Verweerder heeft toegelicht dat het besluit van 14 februari 2024 rechtmatig is genomen op grond van artikel 52 van de Vreemdelingenwet in samenhang met artikel 4.23, eerste lid, aanhef en onder d, van het Vreemdelingebesluit. Dat heeft verzoeker ook niet bestreden. Dat eiser inmiddels een tijdelijk procedureel verblijfsrecht heeft door zijn aanvraag van 1 maart 2024 en dat daardoor het terugkeerbesluit en de uitzetting zijn opgeschort, maakt niet dat de grond voor de tijdelijke inname van verzoekers identiteitskaart is komen te vervallen. Verweerder heeft bovendien nog steeds een belang bij de inname, nu de identiteitskaart is ingenomen met het oog op de uitzetting van verzoeker. De opschorting van de uitzetting doet daar niet aan af. Verweerder heeft er daarnaast terecht op gewezen dat het ingenomen houden van de identiteitskaart geen feitelijke handeling is waar bezwaar tegen openstaat. Verzoeker kan namelijk schriftelijk verzoeken om teruggave van het document. Indien vervolgens geweigerd wordt om het document terug te geven betreft dat een feitelijke handeling waartegen bezwaar open staat, zodat een adequate bestuurlijke rechtsgang open staat. [2]
5.2.
Gelet op het voorgaande, is de voorzieningenrechter van oordeel dat van een evident onrechtmatig besluit geen sprake is en dat er geen aanleiding is voor het treffen van een voorlopige voorziening.

Conclusie en gevolgen

6. De voorzieningenrechter wijst het verzoek om een voorlopige voorziening af.

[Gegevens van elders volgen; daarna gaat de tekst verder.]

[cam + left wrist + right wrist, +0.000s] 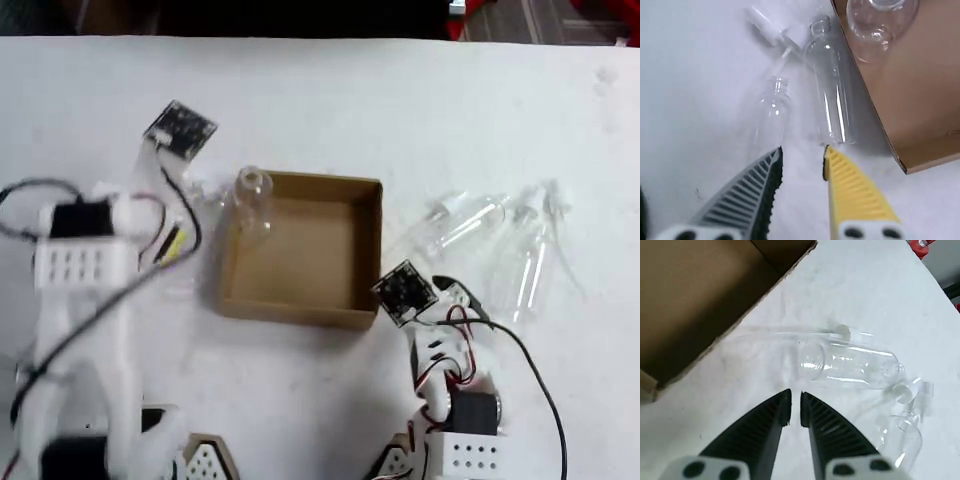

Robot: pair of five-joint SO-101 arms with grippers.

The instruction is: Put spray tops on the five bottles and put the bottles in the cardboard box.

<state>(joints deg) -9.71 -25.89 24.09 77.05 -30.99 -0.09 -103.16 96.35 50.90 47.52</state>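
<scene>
Left hand (pixel 802 152) is hovering open and empty above two bottles (pixel 832 100) lying beside the box (pixel 300 305). Right hand (pixel 795 396), almost closed and empty, is hovering by other bottles (pixel 850 365) on the counter (pixel 400 100).

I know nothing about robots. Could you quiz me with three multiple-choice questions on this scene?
1. The two bottles nearest the left gripper lie: A on the table beside the cardboard box; B inside it; C in a gripper.
2. The left gripper's fingers are: A both black; B grey and yellow; C both red.
3. That gripper is: A shut on a bottle; B shut on a cap; C open, empty.
Answers: A, table shows under them; B, one of each; C, bare gap between fingers.
</scene>
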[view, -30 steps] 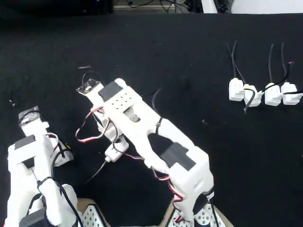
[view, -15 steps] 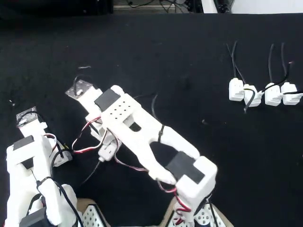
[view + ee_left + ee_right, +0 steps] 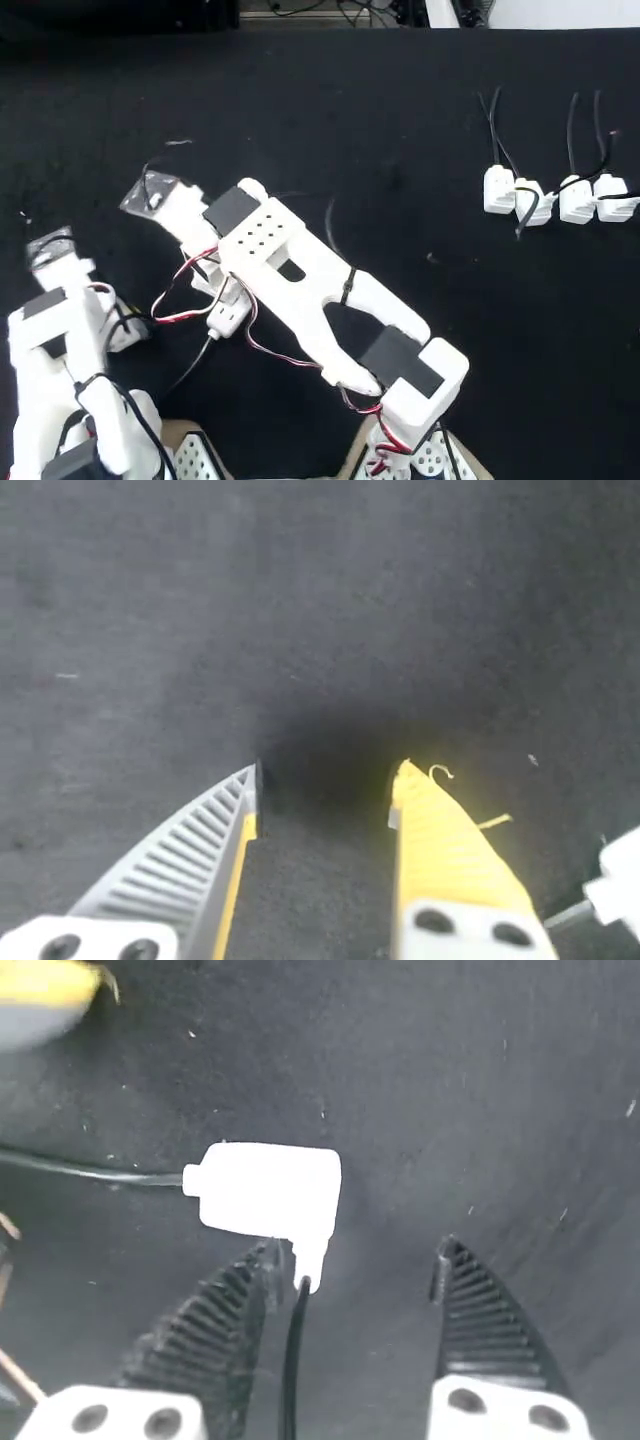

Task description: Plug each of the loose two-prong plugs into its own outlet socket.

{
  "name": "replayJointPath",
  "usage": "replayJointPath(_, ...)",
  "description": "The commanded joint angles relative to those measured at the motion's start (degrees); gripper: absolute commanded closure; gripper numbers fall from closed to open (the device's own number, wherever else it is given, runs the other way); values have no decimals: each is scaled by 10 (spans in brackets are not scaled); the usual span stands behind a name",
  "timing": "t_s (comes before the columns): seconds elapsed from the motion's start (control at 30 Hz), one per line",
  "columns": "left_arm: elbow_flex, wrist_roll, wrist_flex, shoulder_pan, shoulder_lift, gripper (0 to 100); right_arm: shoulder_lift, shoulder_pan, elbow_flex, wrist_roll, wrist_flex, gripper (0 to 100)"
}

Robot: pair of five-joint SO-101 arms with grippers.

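1. Nearest me I count two arms. The left arm (image 3: 60,340) sits at the near left corner, and the right arm (image 3: 300,280) stretches from its base across the middle toward the left.
2. The left gripper (image 3: 325,772) is spread wide, one grey finger and one yellow, with nothing between them but cloth.
3. The right gripper (image 3: 355,1250) is spread just as wide and grips nothing. Its black ribbed fingers point at one plug (image 3: 265,1195) lying flat just past the tip of one finger.
4. That plug is a white rounded block with a short stub on one side and a black cord running from it. From above it lies under the right arm's forward end (image 3: 228,315).
5. The table (image 3: 350,120) is covered in black cloth flecked with lint.
6. Well apart, at the far right, four white blocks (image 3: 576,198) stand in a row, each with black cord. I cannot tell sockets from plugs there.
7. Past the table's far edge runs a strip of floor with dark cables (image 3: 350,10).
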Motion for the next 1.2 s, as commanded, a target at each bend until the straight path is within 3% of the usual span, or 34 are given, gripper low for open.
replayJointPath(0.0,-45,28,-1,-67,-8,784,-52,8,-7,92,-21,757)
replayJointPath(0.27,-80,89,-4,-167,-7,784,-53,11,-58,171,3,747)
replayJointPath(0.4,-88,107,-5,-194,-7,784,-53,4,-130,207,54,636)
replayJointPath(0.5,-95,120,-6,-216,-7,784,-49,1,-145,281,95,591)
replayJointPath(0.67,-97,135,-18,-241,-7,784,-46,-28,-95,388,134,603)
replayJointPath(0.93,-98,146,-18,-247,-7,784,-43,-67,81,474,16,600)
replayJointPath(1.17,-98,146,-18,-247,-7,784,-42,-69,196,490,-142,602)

Voor vergoeding van een proceskostenveroordeling bestaat geen aanleiding.

Beslissing

De voorzieningenrechter wijst het verzoek om een voorlopige voorziening af.
Deze uitspraak is gedaan door mr. J. Smeets, voorzieningenrechter, in aanwezigheid van mr. J.J. Yilmaz, griffier.
De uitspraak is uitgesproken in het openbaar en bekendgemaakt op:
Tegen deze uitspraak staat geen hoger beroep of verzet open.

Voetnoten

1.Afdeling Vreemdelingenpolitie, Identificatie en Mensenhandel.
2.Vgl. de uitspraak van de Afdeling bestuursrechtspraak van de Raad van State van 14 december 2022, ECLI:NL:RVS:2022:3631.